TASK PROMPT. Strip out all images, then restate the data verbatim.

SOURCE DATA.

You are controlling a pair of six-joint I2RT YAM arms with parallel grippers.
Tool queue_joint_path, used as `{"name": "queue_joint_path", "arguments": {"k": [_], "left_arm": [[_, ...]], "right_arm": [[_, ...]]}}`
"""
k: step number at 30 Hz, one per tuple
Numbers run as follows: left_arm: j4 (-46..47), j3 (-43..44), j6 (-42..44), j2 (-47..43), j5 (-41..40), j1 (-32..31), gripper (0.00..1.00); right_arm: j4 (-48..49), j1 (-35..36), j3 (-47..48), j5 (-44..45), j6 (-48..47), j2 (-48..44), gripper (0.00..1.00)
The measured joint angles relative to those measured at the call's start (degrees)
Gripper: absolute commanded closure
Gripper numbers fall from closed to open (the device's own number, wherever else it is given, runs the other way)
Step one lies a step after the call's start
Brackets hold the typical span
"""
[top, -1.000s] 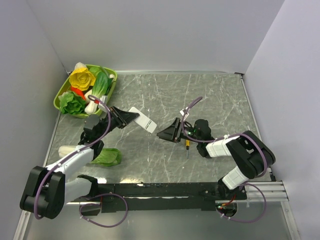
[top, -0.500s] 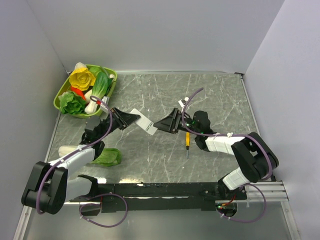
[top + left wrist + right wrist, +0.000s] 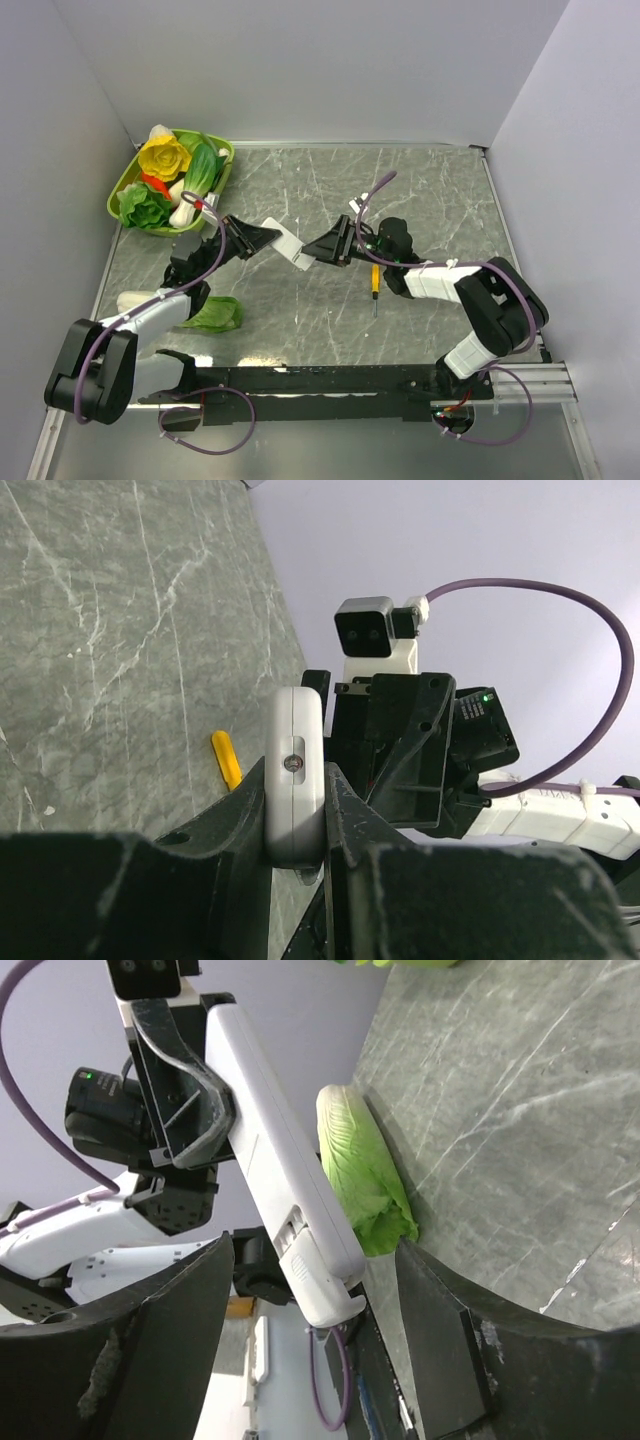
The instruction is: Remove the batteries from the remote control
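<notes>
The remote control (image 3: 286, 243), a slim white bar, is held up off the table with my left gripper (image 3: 262, 238) shut on one end. In the left wrist view the remote control (image 3: 295, 770) shows end-on, pinched by the left gripper (image 3: 296, 785). My right gripper (image 3: 316, 251) faces it from the right. In the right wrist view the remote control (image 3: 275, 1150) has its free end, with a ribbed cover piece (image 3: 322, 1278), between the wide-apart fingers of my right gripper (image 3: 315, 1295), with a gap on each side. The batteries are hidden.
A yellow-handled screwdriver (image 3: 375, 286) lies on the marble table (image 3: 430, 200) below the right gripper, also seen as a yellow screwdriver handle (image 3: 227, 759). A leafy green vegetable (image 3: 215, 314) lies near the left arm. A green basket (image 3: 126, 184) of vegetables stands at the back left.
My right gripper has moved left, away from the screwdriver, until its fingers straddle the remote's free end. Its jaws opened wider, then narrowed a little. The left gripper kept hold of the remote.
</notes>
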Motion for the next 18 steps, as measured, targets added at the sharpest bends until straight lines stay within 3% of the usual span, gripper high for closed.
{"name": "queue_joint_path", "arguments": {"k": [9, 18], "left_arm": [[-0.1, 0.0, 0.0, 0.2, 0.0, 0.0, 0.99], [-2.1, 0.8, 0.7, 0.2, 0.0, 0.0, 0.99]], "right_arm": [[0.6, 0.8, 0.2, -0.1, 0.5, 1.8, 0.56], [2.2, 0.8, 0.0, -0.2, 1.5, 3.1, 0.62]]}}
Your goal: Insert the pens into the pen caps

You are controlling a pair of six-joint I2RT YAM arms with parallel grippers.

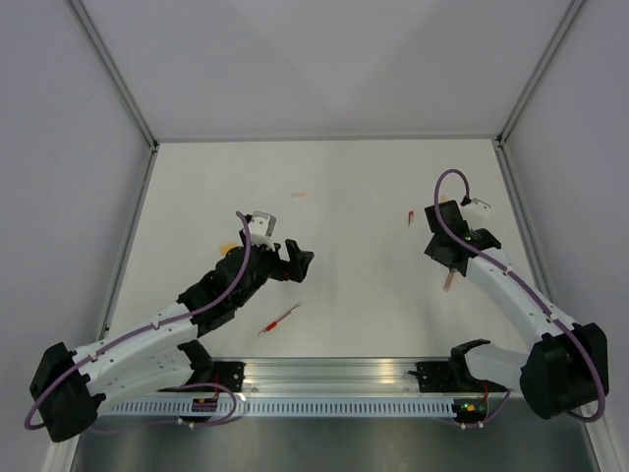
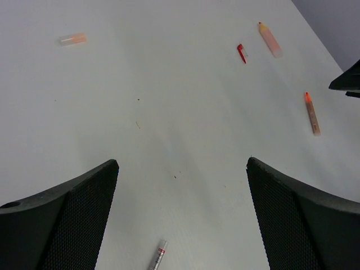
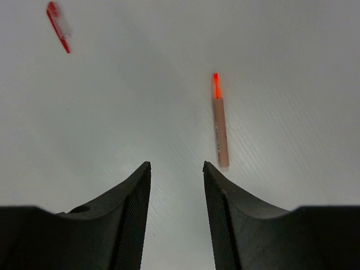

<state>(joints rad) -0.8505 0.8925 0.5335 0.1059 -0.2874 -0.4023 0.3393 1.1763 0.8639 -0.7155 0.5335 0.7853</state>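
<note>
A red pen (image 1: 279,320) lies near the front edge, and its end (image 2: 158,256) shows below my left gripper (image 2: 183,163), which hangs wide open and empty above the table (image 1: 292,258). An orange pen (image 3: 219,126) with a bright tip lies just ahead and right of my right gripper (image 3: 176,166), which is open with nothing between its fingers. From above, that pen (image 1: 447,283) sits under the right gripper (image 1: 447,261). A red pen cap (image 3: 58,22) lies further off at the left (image 1: 410,216). A pale orange pen cap (image 1: 302,194) lies at mid-table (image 2: 73,39).
A pale orange tube with a yellow tip (image 2: 270,39) lies beyond the red cap (image 2: 242,53). Metal frame posts (image 1: 128,93) and grey walls bound the white table. A slotted rail (image 1: 334,374) runs along the near edge between the arm bases.
</note>
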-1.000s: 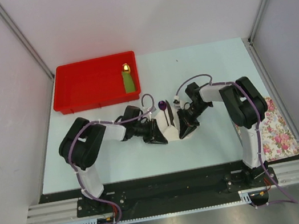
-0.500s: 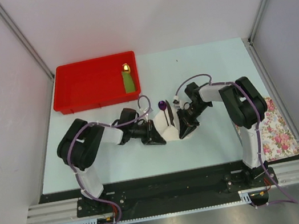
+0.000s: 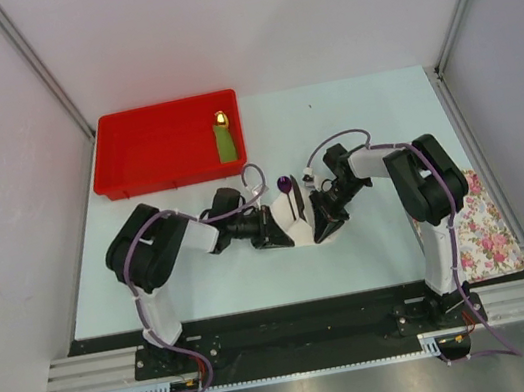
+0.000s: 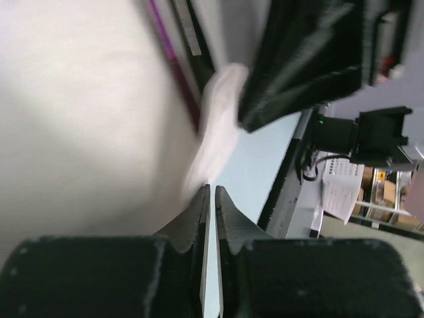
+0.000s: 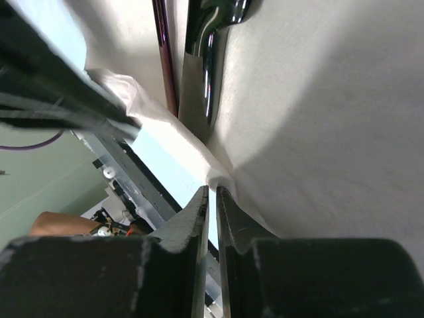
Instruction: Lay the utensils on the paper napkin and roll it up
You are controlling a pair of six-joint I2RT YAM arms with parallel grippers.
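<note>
Jaws of both arms pinch the single paper napkin (image 5: 318, 99), which bears one knife (image 5: 207, 73) and one spoon (image 5: 164, 53).

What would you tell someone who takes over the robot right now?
Left tool: shut, pinching one edge of the paper napkin.
Right tool: shut, pinching the opposite edge.
The spoon and knife lie side by side on the napkin, between the two tools.
Done: utensils placed, both edges gripped.
Left: roll the napkin around them.
</note>
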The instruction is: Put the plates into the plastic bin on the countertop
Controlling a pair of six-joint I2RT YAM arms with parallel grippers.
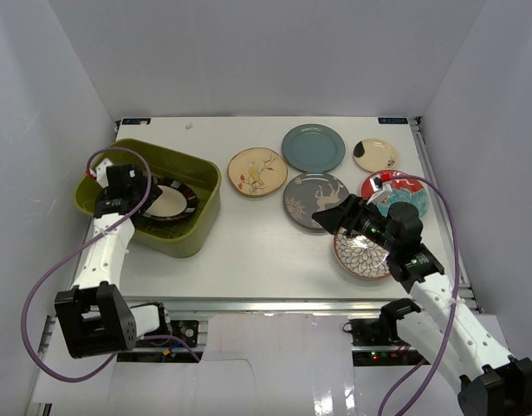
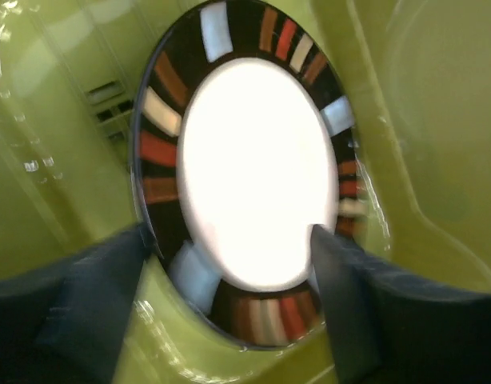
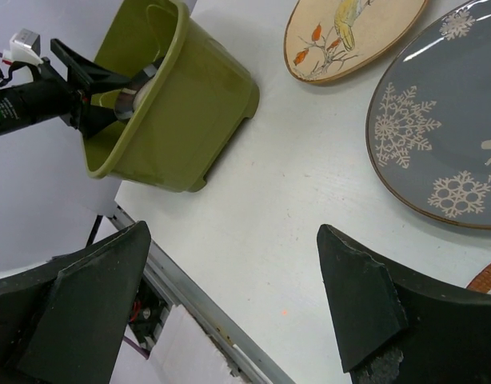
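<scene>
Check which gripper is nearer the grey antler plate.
Right. The right gripper hovers at the near-right edge of the grey antler plate. The left gripper is far off to the plate's left, inside the plastic bin, over the black-rimmed plate.

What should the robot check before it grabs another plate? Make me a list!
1. Black-rimmed plate inside the plastic bin: ok.
2. Left gripper open: ok, its fingers are spread over the plate.
3. Left gripper out of the bin: not ok, it is down inside.
4. Right gripper open: ok.
5. Right gripper lined up on a plate: not ok. Only bare countertop lies between its fingers, and the grey antlers plate is off to the side.
6. Room in the bin for another plate: cannot tell.
</scene>
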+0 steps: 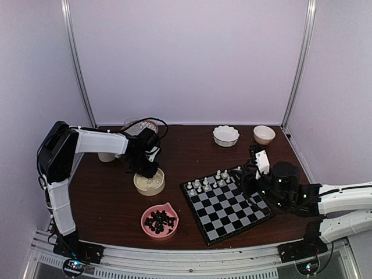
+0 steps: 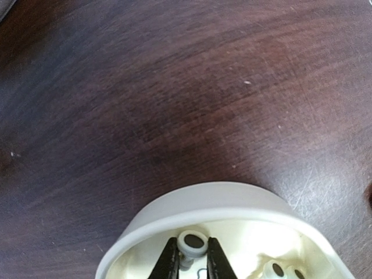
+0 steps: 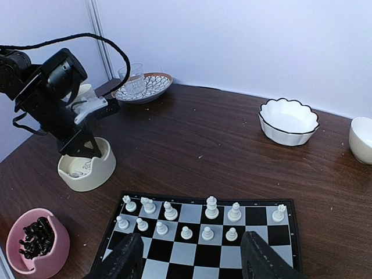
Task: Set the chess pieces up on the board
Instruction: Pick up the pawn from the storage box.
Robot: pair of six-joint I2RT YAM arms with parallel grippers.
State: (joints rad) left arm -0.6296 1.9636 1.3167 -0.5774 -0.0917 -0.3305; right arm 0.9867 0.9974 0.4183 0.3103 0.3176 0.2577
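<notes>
L gripper (image 2: pixel 192 257) is dipped into the cream bowl (image 2: pixel 203 200), tips inside the rim. Its two dark fingers (image 2: pixel 168 263) are clenched on one white piece (image 2: pixel 193 243), one finger against each side. The piece's dark round base faces the wrist cam. So its long axis runs roughly along the fingers, base toward the wrist, and the head end is hidden behind it. Two more white pieces (image 2: pixel 278 270) lie in the bowl just R of the fingers, bases also showing. Beyond the tips, past the bowl wall, is bare dark wood table (image 2: pixel 174 87).

R gripper (image 3: pixel 192 261) hangs low over the board (image 1: pixel 229 212), jaws spread wide w/ nothing between them. Ahead of its tips, along the board's far edge, the white chessmen (image 3: pixel 212 207) stand upright in two rows, long axes vertical, one per square. The far row has gaps and the nearer row is short. The squares directly under the gripper are bare.

From the R gripper, the cream bowl sits ahead and to the L, off the board. The pink bowl (image 3: pixel 17 232) holding the black pieces (image 3: pixel 36 235) in a jumbled heap is nearer on the L. Further ahead on the R are a scalloped white bowl (image 3: pixel 289 122) and a small cream bowl (image 3: pixel 361 139). Far ahead on the L is a glass (image 3: pixel 133 81) on a patterned plate (image 3: pixel 152 87).
</notes>
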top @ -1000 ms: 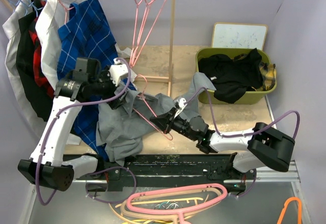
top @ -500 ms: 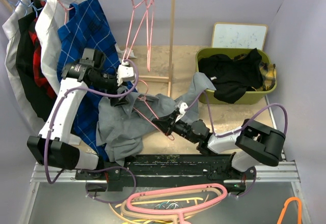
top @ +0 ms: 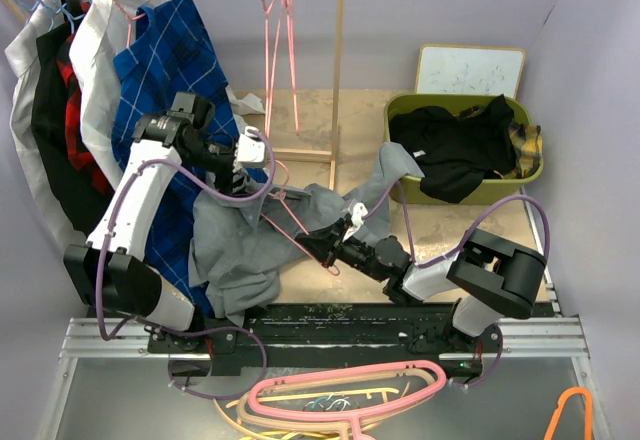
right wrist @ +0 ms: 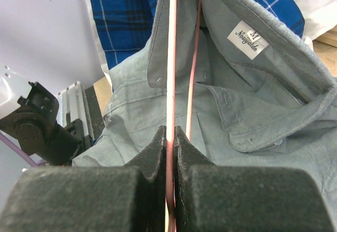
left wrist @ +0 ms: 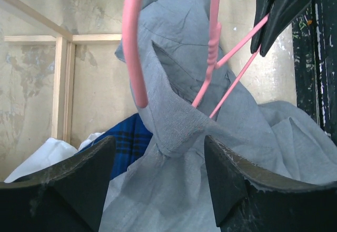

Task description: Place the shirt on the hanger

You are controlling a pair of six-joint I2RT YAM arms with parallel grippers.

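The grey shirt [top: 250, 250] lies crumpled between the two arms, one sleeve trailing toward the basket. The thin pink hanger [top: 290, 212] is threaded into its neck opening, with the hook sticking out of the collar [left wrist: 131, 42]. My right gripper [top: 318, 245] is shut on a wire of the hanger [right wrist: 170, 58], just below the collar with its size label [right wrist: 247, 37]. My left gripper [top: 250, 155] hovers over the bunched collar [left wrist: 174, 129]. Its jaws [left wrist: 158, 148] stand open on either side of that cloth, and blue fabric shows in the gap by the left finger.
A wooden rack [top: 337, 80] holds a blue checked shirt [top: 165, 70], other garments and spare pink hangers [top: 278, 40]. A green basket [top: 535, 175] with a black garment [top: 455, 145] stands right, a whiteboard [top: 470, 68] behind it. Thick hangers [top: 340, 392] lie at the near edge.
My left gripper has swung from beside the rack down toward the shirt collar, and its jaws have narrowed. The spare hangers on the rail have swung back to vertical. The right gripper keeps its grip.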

REPLY.
You are controlling a pair of six-joint I2RT YAM arms with parallel grippers.
Tool queue_joint_path, used as `{"name": "queue_joint_path", "arguments": {"k": [_], "left_arm": [[_, ...]], "right_arm": [[_, ...]]}}`
"""
k: step number at 30 Hz, one per tuple
Numbers run as follows: left_arm: j4 (-46..47), j3 (-43..44), j6 (-42..44), j2 (-47..43), j5 (-41..40), j1 (-32..31), gripper (0.00..1.00); right_arm: j4 (-48..49), j1 (-35..36), j3 (-47..48), j5 (-44..45), j6 (-48..47), j2 (-48..44), gripper (0.00..1.00)
The measured joint angles relative to those measured at the call's start (degrees)
Gripper: absolute commanded closure
Gripper numbers fall from closed to open (the device's own number, wherever else it is given, runs the other way)
Step one lies a step after the call's start
Brackets hold the typical span
"""
[top, -1.000s] 
[top, -0.500s] 
[top + left wrist + right wrist, +0.000s] 
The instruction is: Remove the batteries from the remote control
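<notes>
The remote control (image 3: 286, 243), a slim white bar, is held up off the table with my left gripper (image 3: 262, 238) shut on one end. In the left wrist view the remote control (image 3: 295, 770) shows end-on, pinched by the left gripper (image 3: 296, 785). My right gripper (image 3: 316, 251) faces it from the right. In the right wrist view the remote control (image 3: 275, 1150) has its free end, with a ribbed cover piece (image 3: 322, 1278), between the wide-apart fingers of my right gripper (image 3: 315, 1295), with a gap on each side. The batteries are hidden.
A yellow-handled screwdriver (image 3: 375, 286) lies on the marble table (image 3: 430, 200) below the right gripper, also seen as a yellow screwdriver handle (image 3: 227, 759). A leafy green vegetable (image 3: 215, 314) lies near the left arm. A green basket (image 3: 126, 184) of vegetables stands at the back left.
My right gripper has moved left, away from the screwdriver, until its fingers straddle the remote's free end. Its jaws opened wider, then narrowed a little. The left gripper kept hold of the remote.
</notes>
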Motion for the next 18 steps, as measured, targets added at the sharpest bends until straight lines stay within 3% of the usual span, gripper high for closed.
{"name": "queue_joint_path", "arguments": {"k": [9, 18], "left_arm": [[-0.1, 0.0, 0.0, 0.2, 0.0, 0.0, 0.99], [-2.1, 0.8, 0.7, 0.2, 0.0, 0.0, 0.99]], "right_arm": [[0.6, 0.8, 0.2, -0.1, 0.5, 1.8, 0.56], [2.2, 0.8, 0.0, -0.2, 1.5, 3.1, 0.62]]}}
Your goal: Insert the pens into the pen caps

You are controlling a pair of six-joint I2RT YAM arms with parallel grippers.


<state>(joints rad) -0.8505 0.8925 0.5335 0.1059 -0.2874 -0.4023 0.3393 1.1763 0.8639 -0.7155 0.5335 0.7853</state>
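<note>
A red pen (image 1: 279,320) lies near the front edge, and its end (image 2: 158,256) shows below my left gripper (image 2: 183,163), which hangs wide open and empty above the table (image 1: 292,258). An orange pen (image 3: 219,126) with a bright tip lies just ahead and right of my right gripper (image 3: 176,166), which is open with nothing between its fingers. From above, that pen (image 1: 447,283) sits under the right gripper (image 1: 447,261). A red pen cap (image 3: 58,22) lies further off at the left (image 1: 410,216). A pale orange pen cap (image 1: 302,194) lies at mid-table (image 2: 73,39).
A pale orange tube with a yellow tip (image 2: 270,39) lies beyond the red cap (image 2: 242,53). Metal frame posts (image 1: 128,93) and grey walls bound the white table. A slotted rail (image 1: 334,374) runs along the near edge between the arm bases.
</note>
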-1.000s: 
-0.500s: 
+0.000s: 
+0.000s: 
+0.000s: 
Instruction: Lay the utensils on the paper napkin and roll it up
You are controlling a pair of six-joint I2RT YAM arms with parallel grippers.
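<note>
Jaws of both arms pinch the single paper napkin (image 5: 318, 99), which bears one knife (image 5: 207, 73) and one spoon (image 5: 164, 53).

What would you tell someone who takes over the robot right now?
Left tool: shut, pinching one edge of the paper napkin.
Right tool: shut, pinching the opposite edge.
The spoon and knife lie side by side on the napkin, between the two tools.
Done: utensils placed, both edges gripped.
Left: roll the napkin around them.
</note>
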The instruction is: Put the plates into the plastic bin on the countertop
Controlling a pair of six-joint I2RT YAM arms with parallel grippers.
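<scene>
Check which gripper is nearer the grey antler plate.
Right. The right gripper hovers at the near-right edge of the grey antler plate. The left gripper is far off to the plate's left, inside the plastic bin, over the black-rimmed plate.

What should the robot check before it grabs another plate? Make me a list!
1. Black-rimmed plate inside the plastic bin: ok.
2. Left gripper open: ok, its fingers are spread over the plate.
3. Left gripper out of the bin: not ok, it is down inside.
4. Right gripper open: ok.
5. Right gripper lined up on a plate: not ok. Only bare countertop lies between its fingers, and the grey antlers plate is off to the side.
6. Room in the bin for another plate: cannot tell.
</scene>
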+0 steps: 
+0 steps: 
+0 steps: 
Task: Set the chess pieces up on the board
Instruction: Pick up the pawn from the storage box.
Robot: pair of six-joint I2RT YAM arms with parallel grippers.
State: (joints rad) left arm -0.6296 1.9636 1.3167 -0.5774 -0.0917 -0.3305; right arm 0.9867 0.9974 0.4183 0.3103 0.3176 0.2577
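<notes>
L gripper (image 2: pixel 192 257) is dipped into the cream bowl (image 2: pixel 203 200), tips inside the rim. Its two dark fingers (image 2: pixel 168 263) are clenched on one white piece (image 2: pixel 193 243), one finger against each side. The piece's dark round base faces the wrist cam. So its long axis runs roughly along the fingers, base toward the wrist, and the head end is hidden behind it. Two more white pieces (image 2: pixel 278 270) lie in the bowl just R of the fingers, bases also showing. Beyond the tips, past the bowl wall, is bare dark wood table (image 2: pixel 174 87).

R gripper (image 3: pixel 192 261) hangs low over the board (image 1: pixel 229 212), jaws spread wide w/ nothing between them. Ahead of its tips, along the board's far edge, the white chessmen (image 3: pixel 212 207) stand upright in two rows, long axes vertical, one per square. The far row has gaps and the nearer row is short. The squares directly under the gripper are bare.

From the R gripper, the cream bowl sits ahead and to the L, off the board. The pink bowl (image 3: pixel 17 232) holding the black pieces (image 3: pixel 36 235) in a jumbled heap is nearer on the L. Further ahead on the R are a scalloped white bowl (image 3: pixel 289 122) and a small cream bowl (image 3: pixel 361 139). Far ahead on the L is a glass (image 3: pixel 133 81) on a patterned plate (image 3: pixel 152 87).
</notes>
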top @ -1000 ms: 
top @ -500 ms: 
top @ +0 ms: 
right wrist @ +0 ms: 
left wrist @ +0 ms: 

Task description: Place the shirt on the hanger

You are controlling a pair of six-joint I2RT YAM arms with parallel grippers.

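The grey shirt [top: 250, 250] lies crumpled between the two arms, one sleeve trailing toward the basket. The thin pink hanger [top: 290, 212] is threaded into its neck opening, with the hook sticking out of the collar [left wrist: 131, 42]. My right gripper [top: 318, 245] is shut on a wire of the hanger [right wrist: 170, 58], just below the collar with its size label [right wrist: 247, 37]. My left gripper [top: 250, 155] hovers over the bunched collar [left wrist: 174, 129]. Its jaws [left wrist: 158, 148] stand open on either side of that cloth, and blue fabric shows in the gap by the left finger.
A wooden rack [top: 337, 80] holds a blue checked shirt [top: 165, 70], other garments and spare pink hangers [top: 278, 40]. A green basket [top: 535, 175] with a black garment [top: 455, 145] stands right, a whiteboard [top: 470, 68] behind it. Thick hangers [top: 340, 392] lie at the near edge.
My left gripper has swung from beside the rack down toward the shirt collar, and its jaws have narrowed. The spare hangers on the rail have swung back to vertical. The right gripper keeps its grip.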

What was asked now has a complete answer.